What you should do: Below is a listing. Set down exactly the lines from the one containing "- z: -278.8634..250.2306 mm" through the one containing "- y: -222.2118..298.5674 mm", both ends included, and leave out the rest.

= Beginning of Section =

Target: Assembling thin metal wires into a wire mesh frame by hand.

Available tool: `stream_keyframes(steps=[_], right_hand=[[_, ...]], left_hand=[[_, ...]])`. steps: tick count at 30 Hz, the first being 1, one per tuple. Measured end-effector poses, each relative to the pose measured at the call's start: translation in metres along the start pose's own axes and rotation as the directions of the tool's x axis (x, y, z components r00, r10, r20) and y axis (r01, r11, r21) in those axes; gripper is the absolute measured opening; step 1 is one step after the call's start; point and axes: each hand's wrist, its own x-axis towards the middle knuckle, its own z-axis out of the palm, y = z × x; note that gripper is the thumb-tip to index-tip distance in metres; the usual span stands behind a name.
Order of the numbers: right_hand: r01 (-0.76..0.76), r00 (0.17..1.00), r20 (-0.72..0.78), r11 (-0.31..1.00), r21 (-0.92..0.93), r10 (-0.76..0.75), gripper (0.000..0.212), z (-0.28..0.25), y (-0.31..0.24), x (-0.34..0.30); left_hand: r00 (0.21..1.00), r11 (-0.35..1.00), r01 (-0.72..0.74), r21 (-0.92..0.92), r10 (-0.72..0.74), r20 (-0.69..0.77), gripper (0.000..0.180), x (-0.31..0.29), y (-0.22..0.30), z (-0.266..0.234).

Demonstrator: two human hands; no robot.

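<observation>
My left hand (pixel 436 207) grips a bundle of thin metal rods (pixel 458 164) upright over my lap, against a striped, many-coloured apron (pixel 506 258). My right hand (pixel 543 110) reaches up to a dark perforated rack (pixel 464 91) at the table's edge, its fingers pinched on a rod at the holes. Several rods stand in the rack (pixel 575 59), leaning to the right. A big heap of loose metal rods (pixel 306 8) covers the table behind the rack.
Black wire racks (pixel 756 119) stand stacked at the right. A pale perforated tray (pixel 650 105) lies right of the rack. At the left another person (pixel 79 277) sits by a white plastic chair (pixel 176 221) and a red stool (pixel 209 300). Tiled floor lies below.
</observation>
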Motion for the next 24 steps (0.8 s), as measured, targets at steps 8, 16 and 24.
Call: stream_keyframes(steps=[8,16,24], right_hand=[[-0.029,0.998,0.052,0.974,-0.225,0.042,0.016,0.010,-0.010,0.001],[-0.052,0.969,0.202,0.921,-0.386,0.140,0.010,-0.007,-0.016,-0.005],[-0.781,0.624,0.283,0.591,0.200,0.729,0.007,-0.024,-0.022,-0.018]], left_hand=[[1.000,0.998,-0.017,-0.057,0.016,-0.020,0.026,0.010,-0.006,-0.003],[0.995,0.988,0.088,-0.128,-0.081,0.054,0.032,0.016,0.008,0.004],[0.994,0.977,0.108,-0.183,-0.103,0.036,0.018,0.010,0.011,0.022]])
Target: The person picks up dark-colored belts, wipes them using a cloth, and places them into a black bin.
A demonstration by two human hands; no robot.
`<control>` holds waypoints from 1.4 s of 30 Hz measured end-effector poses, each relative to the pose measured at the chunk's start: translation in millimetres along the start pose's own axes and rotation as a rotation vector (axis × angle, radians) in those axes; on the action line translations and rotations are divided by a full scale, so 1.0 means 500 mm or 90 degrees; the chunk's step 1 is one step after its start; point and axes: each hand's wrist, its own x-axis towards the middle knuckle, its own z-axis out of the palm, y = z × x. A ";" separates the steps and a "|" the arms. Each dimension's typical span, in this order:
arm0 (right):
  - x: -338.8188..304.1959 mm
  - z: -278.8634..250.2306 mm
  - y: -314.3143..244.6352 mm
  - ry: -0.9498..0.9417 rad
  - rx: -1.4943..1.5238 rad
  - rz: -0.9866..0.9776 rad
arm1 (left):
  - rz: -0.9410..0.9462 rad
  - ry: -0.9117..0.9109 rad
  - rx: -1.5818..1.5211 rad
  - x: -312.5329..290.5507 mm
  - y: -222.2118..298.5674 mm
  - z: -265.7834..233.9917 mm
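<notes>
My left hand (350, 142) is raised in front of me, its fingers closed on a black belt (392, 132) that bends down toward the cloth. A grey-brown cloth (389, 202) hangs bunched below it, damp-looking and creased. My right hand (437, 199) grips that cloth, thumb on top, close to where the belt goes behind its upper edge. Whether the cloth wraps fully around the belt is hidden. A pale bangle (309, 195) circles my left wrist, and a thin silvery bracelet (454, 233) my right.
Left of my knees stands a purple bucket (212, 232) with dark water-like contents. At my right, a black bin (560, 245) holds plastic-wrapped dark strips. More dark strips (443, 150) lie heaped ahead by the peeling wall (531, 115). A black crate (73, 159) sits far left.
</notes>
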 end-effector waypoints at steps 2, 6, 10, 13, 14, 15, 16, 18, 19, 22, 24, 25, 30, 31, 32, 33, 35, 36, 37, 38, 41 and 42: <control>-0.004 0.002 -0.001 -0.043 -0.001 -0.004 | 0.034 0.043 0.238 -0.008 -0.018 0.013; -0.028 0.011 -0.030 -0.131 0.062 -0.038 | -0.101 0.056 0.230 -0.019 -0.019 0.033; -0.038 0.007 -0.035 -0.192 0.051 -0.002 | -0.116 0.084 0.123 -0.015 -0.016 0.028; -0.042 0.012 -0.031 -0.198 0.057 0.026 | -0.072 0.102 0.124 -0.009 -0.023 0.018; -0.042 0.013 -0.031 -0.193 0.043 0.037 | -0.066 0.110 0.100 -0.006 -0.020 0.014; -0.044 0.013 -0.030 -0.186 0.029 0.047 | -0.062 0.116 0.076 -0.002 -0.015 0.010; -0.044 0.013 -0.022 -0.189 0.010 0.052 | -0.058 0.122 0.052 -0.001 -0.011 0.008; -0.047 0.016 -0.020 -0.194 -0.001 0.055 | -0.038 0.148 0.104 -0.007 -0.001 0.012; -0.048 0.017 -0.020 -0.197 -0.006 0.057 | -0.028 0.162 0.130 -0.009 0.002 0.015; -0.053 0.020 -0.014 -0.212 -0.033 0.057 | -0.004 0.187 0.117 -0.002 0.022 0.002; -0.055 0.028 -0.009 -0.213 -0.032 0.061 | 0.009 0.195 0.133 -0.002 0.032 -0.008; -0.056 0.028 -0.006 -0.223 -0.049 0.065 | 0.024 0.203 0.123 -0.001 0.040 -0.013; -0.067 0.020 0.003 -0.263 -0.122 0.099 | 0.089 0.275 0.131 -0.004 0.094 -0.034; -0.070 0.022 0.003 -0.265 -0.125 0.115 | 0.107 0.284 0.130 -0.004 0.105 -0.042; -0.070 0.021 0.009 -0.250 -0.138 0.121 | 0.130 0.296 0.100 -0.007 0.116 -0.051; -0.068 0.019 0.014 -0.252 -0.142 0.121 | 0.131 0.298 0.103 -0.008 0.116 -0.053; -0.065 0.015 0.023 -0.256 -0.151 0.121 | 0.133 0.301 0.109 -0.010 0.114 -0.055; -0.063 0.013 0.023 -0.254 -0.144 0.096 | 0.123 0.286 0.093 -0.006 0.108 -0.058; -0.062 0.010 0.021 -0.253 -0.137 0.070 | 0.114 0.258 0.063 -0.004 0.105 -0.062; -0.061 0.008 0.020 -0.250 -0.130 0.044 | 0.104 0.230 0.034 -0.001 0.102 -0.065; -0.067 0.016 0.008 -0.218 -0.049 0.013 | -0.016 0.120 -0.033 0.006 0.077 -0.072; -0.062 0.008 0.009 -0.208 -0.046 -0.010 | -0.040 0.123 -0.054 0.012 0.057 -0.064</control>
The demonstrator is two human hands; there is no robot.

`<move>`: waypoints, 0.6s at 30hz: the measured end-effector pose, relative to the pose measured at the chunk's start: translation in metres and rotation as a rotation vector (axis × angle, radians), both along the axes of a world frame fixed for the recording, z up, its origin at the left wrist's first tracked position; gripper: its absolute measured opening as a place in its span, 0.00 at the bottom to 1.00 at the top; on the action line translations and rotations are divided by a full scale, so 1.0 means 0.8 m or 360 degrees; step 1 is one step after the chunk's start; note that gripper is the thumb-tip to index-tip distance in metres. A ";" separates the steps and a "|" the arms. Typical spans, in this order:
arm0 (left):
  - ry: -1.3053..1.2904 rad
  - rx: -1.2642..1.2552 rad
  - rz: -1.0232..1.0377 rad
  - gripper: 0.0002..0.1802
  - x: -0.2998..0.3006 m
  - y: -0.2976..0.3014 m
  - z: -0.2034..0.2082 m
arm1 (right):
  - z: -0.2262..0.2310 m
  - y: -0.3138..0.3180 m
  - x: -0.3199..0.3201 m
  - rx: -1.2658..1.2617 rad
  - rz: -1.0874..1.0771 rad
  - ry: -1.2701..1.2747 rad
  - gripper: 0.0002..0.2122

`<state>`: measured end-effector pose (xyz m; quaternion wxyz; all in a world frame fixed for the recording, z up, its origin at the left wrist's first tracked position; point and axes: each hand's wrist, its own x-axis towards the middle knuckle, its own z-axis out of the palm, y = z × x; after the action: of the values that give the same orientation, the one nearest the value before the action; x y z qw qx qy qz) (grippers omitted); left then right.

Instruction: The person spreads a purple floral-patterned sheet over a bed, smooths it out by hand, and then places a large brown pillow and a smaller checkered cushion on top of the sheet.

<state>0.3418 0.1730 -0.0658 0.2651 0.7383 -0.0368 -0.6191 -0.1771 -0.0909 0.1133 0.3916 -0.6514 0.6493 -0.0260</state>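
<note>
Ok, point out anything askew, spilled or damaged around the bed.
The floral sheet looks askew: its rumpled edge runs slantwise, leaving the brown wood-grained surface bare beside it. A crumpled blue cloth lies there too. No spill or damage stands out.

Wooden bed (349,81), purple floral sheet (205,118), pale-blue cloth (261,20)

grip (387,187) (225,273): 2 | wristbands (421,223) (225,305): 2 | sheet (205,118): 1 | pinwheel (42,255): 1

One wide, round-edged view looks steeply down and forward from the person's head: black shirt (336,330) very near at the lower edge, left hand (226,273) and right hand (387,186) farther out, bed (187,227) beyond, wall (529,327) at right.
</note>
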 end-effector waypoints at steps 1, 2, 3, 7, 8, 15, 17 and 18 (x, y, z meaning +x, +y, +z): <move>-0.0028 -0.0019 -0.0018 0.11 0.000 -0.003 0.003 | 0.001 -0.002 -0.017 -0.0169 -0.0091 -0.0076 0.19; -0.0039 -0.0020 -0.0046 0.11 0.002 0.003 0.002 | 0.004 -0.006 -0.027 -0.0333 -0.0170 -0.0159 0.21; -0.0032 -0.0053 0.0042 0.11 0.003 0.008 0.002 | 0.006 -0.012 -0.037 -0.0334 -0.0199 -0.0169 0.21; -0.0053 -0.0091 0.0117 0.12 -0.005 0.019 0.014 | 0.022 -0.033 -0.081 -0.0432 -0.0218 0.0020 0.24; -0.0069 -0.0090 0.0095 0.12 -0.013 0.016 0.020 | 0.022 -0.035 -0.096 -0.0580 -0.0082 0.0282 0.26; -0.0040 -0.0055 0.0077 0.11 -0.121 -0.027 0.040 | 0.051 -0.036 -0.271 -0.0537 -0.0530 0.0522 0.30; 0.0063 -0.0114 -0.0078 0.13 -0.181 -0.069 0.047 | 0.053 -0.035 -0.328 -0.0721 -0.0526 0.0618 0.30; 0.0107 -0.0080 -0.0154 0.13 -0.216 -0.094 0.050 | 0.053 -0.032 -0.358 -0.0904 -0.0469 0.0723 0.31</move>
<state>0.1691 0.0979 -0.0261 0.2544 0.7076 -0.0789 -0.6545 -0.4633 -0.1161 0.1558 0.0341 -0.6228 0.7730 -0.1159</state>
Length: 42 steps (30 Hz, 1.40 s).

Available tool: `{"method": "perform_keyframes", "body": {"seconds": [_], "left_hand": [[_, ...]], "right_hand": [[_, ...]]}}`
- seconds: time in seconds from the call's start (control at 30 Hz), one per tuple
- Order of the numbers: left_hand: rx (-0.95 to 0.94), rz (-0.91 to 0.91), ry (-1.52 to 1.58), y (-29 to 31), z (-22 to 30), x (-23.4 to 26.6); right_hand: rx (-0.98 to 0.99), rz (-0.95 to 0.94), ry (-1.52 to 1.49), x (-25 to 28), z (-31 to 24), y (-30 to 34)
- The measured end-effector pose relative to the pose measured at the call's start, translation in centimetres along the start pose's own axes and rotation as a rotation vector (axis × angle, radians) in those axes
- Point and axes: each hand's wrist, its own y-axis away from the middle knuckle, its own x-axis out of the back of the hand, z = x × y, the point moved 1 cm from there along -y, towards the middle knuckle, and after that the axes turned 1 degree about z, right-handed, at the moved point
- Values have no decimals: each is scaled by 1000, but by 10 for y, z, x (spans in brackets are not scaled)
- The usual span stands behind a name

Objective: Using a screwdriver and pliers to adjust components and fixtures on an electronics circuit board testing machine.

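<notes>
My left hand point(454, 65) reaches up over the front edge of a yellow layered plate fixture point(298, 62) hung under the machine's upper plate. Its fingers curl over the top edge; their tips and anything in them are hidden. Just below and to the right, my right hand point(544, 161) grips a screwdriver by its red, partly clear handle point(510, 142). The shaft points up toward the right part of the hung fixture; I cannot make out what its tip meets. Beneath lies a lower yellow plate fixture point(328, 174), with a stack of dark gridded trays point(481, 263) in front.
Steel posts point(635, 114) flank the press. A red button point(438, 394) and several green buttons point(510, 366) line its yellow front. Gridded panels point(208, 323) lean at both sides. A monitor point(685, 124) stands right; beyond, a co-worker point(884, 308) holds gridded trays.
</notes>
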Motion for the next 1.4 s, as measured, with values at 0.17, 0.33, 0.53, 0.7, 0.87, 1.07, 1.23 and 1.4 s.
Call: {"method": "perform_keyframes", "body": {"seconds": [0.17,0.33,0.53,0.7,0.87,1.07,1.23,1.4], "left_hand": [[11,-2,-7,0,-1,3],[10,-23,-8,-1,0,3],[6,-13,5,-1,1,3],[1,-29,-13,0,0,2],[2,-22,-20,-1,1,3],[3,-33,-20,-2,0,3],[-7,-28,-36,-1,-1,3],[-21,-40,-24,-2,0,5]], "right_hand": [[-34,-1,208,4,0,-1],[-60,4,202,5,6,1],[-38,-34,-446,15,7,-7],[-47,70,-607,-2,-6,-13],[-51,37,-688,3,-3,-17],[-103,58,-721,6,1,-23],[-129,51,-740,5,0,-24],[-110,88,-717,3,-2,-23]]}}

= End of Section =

Result of the exercise:
  - z: -278.8634..250.2306 mm
  - y: -314.3143..244.6352 mm
  - ry: -0.9498..0.9417 rad
  - rx: -1.4943..1.5238 rad
  - rz: -0.9866..0.9776 rad
arm1 (left):
  - rz: -0.9410..0.9462 rad
  - ry: -0.9117..0.9109 rad
  - rx: -1.5818..1.5211 rad
  - x: -312.5329..290.5507 mm
  - y: -222.2118..298.5674 mm

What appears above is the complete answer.